EXERCISE:
Stopping at the line that holds "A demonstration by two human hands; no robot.", repeat the lines below exactly, starting from the very first and including that final line.

INFORMATION PROVIDED:
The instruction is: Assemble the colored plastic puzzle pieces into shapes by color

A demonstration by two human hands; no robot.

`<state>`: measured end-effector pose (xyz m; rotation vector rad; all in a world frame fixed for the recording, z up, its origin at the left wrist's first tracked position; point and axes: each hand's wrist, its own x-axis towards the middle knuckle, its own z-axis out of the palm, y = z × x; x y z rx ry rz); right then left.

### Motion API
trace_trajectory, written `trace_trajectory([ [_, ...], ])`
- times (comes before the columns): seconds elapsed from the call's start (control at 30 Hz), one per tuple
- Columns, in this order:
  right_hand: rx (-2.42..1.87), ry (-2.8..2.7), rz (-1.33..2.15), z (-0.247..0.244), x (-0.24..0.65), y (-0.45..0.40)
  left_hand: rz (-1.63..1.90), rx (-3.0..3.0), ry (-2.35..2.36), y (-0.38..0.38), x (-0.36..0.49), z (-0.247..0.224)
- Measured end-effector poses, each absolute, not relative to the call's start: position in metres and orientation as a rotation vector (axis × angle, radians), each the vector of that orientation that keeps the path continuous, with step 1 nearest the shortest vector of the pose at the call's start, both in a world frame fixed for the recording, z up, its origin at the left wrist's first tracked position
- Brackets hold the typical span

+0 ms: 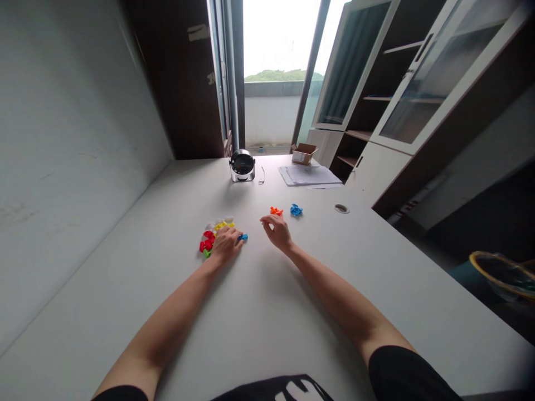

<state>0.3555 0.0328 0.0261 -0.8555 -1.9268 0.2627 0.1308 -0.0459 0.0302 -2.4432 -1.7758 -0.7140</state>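
Note:
My left hand (227, 241) is palm down over a loose pile of small coloured plastic pieces. Its fingertips are closed at a small blue plastic piece (243, 237) that sticks out on their right side. Around that hand lie red pieces (207, 241), yellow pieces (224, 225), a green piece (207, 253) and whitish pieces (210, 226), partly covered by it. My right hand (277, 231) hovers just in front of a small orange heap (276, 211), fingers curved, a gap showing between thumb and forefinger, nothing visible in it. Right of the orange heap sits a blue heap (296, 210).
On the white table (234, 334), a round black device on a silver stand (242, 166) stands at the back beside a thin wire (262, 176). Papers (311, 175) and an open cardboard box (303, 153) lie back right, near a cable hole (341, 209). A wall (75, 139) borders the left.

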Motion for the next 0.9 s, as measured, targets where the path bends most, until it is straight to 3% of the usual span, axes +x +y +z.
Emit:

SOLUTION FOR THIS PROBLEM:
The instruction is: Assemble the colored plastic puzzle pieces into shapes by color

A demonstration by two human hands; no robot.

The response to this exercise is finished.